With that, the Marlborough Man-Of-Code tips his hat to you and disappears in a puff of AND-logic.

But there’s still something off with this code. Look at the results of calling the Draw method.

The problem is this: We don’t have a complex enough codebase.

Let’s talk about the logic of the codebase first:

  • We allocate instances of Shape called A and assign the pointer A to B.

    • This just dupicates the pointer; they just point to the same memory block.
  • We delete A

  • We then try to access B by calling the Draw method. And it works

It’ll work because we haven’t had the chance for another heap allocation to reclaim that block of memory. But here’s the kicker: Because we originally had a class with no data, IT WOULDN’T MATTER!

Wait ... why wouldn’t it matter? We deleted the instance of the object. If we somehow managed to reclaim that block of memory for something else ... wouldn’t that be an issue?

The answer is, how could it? Remember when we measured the size of the class, it was effectively zero? That’s because we only measure fields in a class when allocating memory. The previous example should have proven that to you, where we allocated a character array 256 bytes long and we ended up seeing that the size of Shape was, in fact, 256 bytes.

But that makes no senes! The code has to live with the object instance, right? We create an instance of an object and it creates an instance of the code and data. Right?

Let me ask you a question - does the code change between instances of the same class? I mean, the data does, totally. But does the code actually change?

No, it doesn’t.

And then, the answer is clear ... Data and Code do not live at the same spot in memory.

Here’s something to chew on: Anatomy of a program in memory

I really love that article. It’s one of the better written pieces on the layout of a program in memory. It doesn’t answer all the questions, but it’s a great start.

All your code lives in what’s called the “Text Segment” of your application’s process memory. The data for your class (everything that isn’t a function) lives on the Heap. So how does your class access that data? Well, the compiler understands that there is data associated with each class and injects into your code a this keyword whenever it accesses a class property.

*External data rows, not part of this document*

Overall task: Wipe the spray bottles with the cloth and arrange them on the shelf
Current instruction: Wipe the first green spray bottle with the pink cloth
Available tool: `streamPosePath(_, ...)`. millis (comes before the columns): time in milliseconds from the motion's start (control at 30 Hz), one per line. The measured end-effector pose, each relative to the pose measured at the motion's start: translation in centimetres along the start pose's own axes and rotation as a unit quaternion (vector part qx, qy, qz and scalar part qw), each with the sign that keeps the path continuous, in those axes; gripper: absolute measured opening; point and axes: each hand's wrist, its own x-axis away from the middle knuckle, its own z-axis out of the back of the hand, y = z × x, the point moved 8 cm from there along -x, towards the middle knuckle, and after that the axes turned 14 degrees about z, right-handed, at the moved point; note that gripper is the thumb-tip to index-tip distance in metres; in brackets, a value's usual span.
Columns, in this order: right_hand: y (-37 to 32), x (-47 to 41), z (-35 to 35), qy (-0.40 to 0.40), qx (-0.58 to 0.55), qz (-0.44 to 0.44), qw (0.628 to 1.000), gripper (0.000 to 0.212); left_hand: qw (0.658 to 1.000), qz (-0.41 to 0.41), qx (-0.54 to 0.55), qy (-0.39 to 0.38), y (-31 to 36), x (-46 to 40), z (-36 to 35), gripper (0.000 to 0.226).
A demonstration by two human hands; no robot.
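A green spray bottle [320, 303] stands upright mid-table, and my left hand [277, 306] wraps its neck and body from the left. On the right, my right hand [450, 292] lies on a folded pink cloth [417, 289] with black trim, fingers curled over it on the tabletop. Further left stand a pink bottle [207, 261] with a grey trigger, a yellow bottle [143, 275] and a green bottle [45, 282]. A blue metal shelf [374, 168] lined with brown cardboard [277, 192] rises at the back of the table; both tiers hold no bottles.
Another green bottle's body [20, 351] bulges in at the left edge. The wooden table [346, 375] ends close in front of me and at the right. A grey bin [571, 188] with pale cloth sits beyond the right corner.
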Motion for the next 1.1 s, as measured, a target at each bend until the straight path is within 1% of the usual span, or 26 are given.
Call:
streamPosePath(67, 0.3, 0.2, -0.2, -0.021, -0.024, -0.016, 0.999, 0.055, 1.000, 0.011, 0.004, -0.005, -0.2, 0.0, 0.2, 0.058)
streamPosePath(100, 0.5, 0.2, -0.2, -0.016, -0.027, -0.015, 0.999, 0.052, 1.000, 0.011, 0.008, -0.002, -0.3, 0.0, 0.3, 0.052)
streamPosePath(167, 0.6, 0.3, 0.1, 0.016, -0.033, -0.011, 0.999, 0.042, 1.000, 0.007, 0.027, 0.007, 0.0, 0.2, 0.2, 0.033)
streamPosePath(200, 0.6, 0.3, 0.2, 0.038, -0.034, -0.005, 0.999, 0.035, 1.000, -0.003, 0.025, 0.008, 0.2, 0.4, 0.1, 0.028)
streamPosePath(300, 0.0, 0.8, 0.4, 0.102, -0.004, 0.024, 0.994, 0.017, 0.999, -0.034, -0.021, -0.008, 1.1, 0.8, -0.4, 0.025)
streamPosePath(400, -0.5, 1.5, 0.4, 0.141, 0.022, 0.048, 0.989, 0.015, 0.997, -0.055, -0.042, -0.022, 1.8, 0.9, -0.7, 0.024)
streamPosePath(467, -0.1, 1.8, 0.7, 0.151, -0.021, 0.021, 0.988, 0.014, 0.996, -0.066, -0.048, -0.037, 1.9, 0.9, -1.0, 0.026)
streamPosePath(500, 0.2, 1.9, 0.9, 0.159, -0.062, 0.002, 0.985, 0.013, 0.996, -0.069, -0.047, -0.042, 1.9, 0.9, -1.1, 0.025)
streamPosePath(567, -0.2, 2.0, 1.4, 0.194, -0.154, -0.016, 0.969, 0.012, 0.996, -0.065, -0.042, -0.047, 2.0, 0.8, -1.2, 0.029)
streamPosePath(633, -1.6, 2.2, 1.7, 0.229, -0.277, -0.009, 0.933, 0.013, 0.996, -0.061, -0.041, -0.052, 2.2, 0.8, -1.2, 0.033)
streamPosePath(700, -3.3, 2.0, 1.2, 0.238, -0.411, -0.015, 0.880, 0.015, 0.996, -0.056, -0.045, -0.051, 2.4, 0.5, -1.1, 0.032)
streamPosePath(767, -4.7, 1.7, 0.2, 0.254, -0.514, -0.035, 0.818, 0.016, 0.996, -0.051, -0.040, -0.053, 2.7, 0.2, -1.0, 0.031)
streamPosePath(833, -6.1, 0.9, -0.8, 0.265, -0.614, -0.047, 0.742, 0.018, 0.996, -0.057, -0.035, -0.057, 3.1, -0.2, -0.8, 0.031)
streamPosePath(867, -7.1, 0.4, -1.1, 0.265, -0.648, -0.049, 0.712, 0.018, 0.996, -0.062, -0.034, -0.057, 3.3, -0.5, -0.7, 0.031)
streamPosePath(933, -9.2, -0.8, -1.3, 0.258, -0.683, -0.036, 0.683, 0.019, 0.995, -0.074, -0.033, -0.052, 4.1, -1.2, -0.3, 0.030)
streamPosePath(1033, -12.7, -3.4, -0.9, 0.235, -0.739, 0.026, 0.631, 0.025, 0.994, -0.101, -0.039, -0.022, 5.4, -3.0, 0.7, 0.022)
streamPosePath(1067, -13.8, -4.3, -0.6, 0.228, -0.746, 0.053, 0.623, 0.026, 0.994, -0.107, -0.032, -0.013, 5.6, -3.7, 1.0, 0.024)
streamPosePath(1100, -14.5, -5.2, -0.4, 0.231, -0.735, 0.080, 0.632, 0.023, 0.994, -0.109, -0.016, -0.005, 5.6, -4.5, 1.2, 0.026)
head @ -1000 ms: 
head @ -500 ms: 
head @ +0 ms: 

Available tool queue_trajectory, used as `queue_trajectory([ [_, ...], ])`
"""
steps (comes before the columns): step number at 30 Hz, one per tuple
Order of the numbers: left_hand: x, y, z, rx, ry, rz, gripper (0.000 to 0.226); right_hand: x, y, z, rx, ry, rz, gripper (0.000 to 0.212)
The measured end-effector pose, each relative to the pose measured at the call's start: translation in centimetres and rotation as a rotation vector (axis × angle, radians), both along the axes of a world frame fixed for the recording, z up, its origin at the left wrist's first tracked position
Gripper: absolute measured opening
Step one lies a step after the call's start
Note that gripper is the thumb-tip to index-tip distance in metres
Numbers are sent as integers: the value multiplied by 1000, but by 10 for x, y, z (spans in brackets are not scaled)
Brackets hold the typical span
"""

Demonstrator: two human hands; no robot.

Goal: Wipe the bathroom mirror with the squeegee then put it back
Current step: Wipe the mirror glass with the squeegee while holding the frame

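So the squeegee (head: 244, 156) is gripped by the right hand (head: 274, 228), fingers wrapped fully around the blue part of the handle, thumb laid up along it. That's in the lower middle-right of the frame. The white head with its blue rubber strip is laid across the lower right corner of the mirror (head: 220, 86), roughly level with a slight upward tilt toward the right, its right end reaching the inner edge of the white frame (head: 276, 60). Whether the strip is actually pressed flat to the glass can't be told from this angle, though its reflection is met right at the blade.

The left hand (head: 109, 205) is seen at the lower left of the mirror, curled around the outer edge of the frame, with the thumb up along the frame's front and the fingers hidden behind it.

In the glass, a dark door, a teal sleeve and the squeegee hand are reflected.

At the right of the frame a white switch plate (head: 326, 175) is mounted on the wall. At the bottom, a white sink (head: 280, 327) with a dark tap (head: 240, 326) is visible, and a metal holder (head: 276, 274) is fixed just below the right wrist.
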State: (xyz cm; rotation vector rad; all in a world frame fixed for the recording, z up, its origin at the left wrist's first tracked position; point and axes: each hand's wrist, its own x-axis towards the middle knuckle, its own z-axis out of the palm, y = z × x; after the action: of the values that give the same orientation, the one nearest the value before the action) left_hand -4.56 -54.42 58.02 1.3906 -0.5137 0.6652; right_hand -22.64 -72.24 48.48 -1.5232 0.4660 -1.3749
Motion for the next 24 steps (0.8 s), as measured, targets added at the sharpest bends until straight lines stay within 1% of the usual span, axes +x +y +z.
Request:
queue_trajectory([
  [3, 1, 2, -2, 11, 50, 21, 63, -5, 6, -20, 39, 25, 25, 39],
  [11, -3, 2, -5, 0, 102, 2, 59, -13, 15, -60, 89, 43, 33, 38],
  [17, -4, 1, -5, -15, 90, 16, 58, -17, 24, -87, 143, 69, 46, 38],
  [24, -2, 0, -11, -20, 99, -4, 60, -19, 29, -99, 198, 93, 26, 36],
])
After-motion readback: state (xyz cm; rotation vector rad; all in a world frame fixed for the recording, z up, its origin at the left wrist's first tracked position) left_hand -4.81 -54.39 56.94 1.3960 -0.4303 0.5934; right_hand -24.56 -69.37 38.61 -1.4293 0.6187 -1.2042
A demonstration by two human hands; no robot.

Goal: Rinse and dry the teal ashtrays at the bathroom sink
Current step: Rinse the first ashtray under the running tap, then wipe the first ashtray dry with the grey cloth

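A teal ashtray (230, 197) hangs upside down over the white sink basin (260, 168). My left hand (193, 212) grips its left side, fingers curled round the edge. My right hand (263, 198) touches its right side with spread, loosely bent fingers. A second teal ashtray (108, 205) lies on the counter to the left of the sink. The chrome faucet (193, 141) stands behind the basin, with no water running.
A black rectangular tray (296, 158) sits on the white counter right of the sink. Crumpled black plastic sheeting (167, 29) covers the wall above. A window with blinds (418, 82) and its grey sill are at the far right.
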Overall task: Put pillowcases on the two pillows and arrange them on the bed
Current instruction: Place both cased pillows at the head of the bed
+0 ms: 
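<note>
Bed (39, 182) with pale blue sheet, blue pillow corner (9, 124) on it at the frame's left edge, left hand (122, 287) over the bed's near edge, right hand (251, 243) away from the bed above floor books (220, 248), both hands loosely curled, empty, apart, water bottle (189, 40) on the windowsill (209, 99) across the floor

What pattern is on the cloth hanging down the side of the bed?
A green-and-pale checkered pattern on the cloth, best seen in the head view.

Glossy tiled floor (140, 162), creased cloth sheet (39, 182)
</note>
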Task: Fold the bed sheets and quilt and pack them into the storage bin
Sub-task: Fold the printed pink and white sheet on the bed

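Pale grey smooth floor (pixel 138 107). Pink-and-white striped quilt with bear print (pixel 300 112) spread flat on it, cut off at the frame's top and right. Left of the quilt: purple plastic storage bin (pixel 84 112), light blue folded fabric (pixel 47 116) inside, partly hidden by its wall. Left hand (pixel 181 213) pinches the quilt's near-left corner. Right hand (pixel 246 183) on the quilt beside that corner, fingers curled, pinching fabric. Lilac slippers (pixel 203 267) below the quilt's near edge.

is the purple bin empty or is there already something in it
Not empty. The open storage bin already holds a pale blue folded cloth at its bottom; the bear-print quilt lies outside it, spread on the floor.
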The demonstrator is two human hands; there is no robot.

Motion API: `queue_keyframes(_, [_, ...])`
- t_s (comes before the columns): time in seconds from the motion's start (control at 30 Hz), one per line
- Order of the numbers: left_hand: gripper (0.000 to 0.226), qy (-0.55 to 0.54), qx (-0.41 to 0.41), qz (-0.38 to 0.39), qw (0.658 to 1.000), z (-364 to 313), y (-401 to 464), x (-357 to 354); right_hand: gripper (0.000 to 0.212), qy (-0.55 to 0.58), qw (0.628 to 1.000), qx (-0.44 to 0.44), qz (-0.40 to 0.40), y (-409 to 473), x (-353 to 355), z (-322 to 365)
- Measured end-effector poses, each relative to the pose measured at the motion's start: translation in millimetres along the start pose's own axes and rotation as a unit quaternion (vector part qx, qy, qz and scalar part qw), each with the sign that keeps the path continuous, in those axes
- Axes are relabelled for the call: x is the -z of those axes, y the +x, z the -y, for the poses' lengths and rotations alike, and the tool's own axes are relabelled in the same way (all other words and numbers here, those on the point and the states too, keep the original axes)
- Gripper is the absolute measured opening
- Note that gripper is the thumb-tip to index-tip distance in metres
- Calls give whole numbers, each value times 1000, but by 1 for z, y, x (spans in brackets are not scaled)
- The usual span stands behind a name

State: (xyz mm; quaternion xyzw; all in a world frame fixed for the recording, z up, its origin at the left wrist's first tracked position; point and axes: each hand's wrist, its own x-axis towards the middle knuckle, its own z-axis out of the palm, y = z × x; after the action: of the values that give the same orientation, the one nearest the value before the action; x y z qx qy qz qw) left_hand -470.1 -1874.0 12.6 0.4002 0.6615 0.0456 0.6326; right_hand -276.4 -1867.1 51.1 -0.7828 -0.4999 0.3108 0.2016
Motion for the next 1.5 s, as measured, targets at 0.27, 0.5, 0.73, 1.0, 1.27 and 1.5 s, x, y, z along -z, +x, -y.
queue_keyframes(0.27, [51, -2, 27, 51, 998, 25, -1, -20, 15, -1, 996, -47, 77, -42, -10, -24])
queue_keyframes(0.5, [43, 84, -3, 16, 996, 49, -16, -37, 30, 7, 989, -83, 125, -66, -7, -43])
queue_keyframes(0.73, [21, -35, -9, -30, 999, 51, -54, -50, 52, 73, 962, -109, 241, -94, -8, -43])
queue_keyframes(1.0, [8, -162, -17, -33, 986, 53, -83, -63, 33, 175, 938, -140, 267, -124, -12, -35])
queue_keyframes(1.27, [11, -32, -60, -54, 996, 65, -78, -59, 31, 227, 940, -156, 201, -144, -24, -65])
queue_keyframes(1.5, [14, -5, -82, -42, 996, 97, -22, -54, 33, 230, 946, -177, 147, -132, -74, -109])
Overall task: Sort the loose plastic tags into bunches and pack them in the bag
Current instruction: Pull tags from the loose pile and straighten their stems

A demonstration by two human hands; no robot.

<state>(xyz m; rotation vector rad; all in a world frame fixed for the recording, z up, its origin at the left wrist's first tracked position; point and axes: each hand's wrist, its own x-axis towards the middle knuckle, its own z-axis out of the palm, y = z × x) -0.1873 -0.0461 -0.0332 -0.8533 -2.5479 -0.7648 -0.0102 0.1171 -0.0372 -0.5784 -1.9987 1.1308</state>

Remember this bit of code?

void Draw()
{
    printf("  -> Drawing a shape with text: [%s]\n", value);
}

That’s in the Shape class. Well, the compiler is actually doing (no pun intended) this:

void Draw()
{
    printf("  -> Drawing a shape with text: [%s]\n", this->value);
}

Don’t believe me? Here you go

Are we to the point yet where you think memory handling in C++ is horrific yet?

OK, so it’s not actually horrific. You have a tremendous amount of control over memory in C++. But it’s not something trivial you can ignore. Understanding what’s going on with memory is incredibly important to writing good/fast/bugfree code.

More stuff to watch out for.

Oh, we are not done yet. Not by a long shot.

In the previous example, let me ask you a question:

“Who owns the instance of shape A?”

I mean, consider this, from the last example:

int main()
{
    Shape* A = new Shape();
    Shape* B = A;
    strcpy(A->value, "Here is some text");

What happens when we assign A to B? In languages like C#, what the ‘thing’ that A points to has an internal reference count and it increments that when the assignment happens. And that count gets decremented when A or B get set to null/set to something else/half a dozen other reasons.

But what about C++?

By default, C++ has no concept of ownership. Or reference counting. Unless you add it yourself. But I’m getting way, way ahead of myself. (To be fair, the newest C++ standards adds ‘smart pointers’ that do this and are considered part of “modern C++”. But that’s a topic for later.)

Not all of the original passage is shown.